3. Oklahoma - 4.03 per 1,000 residents
Those of you in the know will realize that Oklahoma only has two commercial casinos. So what gives? Shouldn’t it be lower on the list? And how can there be 4.03 casinos per 1,000 residents if there are only two casinos?
The answer to that question lies in the state’s robust tribal gaming market: 33 Indian tribes own 114 tribal gaming operations, from which the state government received over $128 million in revenue-sharing payments in the 2014-2015 fiscal year, according to the Oklahoma Indian Gaming Association.
In 2015, the casinos gave $2.49 million to higher education and an impressive $18.27 million to education reform, according to the AGA.
2. South Dakota - 7.79 per 1,000 residents
Consumer spending on gaming in South Dakota rose 4.13% in 2015 to $108.36 million, from 2014’s $104 million, according to the American Gaming Association. Gaming revenue saw an increase of 4.1% in 2015, to $108.36 million, the highest it’s ever been in the state since 2012.

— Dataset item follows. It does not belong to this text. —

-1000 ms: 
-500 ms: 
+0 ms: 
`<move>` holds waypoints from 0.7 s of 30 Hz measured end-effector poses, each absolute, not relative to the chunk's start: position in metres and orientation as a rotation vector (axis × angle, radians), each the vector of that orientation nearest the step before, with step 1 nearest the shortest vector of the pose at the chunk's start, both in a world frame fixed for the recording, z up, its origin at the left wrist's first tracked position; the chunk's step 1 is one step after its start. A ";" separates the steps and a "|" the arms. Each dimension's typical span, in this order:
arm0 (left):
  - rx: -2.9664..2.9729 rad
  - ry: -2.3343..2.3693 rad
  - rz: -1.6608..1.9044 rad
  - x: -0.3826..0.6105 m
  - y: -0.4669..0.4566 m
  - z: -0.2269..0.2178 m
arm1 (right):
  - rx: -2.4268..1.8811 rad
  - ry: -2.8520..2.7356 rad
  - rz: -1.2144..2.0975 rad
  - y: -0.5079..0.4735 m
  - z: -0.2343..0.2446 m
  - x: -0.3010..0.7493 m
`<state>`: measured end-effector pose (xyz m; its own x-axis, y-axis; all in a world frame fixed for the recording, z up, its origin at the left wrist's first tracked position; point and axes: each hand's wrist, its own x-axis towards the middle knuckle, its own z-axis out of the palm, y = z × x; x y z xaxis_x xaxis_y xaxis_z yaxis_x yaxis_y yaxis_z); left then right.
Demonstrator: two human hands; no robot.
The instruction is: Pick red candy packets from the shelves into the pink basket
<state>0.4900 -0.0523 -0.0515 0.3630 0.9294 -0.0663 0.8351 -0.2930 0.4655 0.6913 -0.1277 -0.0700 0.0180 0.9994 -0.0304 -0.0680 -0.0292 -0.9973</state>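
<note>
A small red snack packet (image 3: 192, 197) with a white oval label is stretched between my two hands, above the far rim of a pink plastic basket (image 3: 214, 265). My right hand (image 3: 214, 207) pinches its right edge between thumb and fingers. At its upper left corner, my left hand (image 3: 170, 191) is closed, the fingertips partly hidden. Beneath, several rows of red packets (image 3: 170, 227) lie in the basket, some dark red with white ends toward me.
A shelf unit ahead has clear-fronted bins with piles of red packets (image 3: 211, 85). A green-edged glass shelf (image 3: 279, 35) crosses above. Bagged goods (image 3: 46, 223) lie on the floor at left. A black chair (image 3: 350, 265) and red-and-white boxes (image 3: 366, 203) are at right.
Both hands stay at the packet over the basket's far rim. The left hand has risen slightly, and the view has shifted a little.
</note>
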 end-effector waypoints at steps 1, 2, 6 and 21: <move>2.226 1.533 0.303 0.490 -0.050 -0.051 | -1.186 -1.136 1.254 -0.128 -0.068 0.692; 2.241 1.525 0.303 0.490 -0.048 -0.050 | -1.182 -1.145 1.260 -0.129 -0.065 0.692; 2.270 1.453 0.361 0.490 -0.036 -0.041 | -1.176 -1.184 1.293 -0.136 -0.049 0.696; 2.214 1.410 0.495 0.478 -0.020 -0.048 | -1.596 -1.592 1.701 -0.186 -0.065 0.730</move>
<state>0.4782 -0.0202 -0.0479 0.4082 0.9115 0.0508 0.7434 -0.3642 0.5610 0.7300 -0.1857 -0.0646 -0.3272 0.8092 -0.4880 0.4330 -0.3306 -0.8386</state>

Though South Dakota may seem like an unlikely candidate for the No. 2 spot on this list, casinos have been operating in the state since 1989 – more specifically, operating in the town of Deadwood, the only area of the state where casino gaming is allowed. Today, there are a total of 27 operating casinos whose revenue helps maintain, restore and preserve historical aspects of the town, which was founded in 1870.
1. Nevada - 12.76 per 1,000 residents
The fact that Nevada is No. 1 on this list is surprising to exactly zero people, we know. This gambling mecca generates over 170,000 jobs in 271 casinos. And the revenue, of course, is insane – try $11.114 billion in gross revenue in 2015. Since legalizing gambling in 1931, the pastime has become integral to the state’s development and well-being. (As an example, over $75 million in gaming tax revenue is spent on public transportation each year, says the AGA. Not a bad chunk of change.)
There are also about 85 gaming machines per 1,000 residents over the age of 18.
Nevada has also paved the way for other states by changing up the rules on skill-based games, allowing them into casino halls in 2016.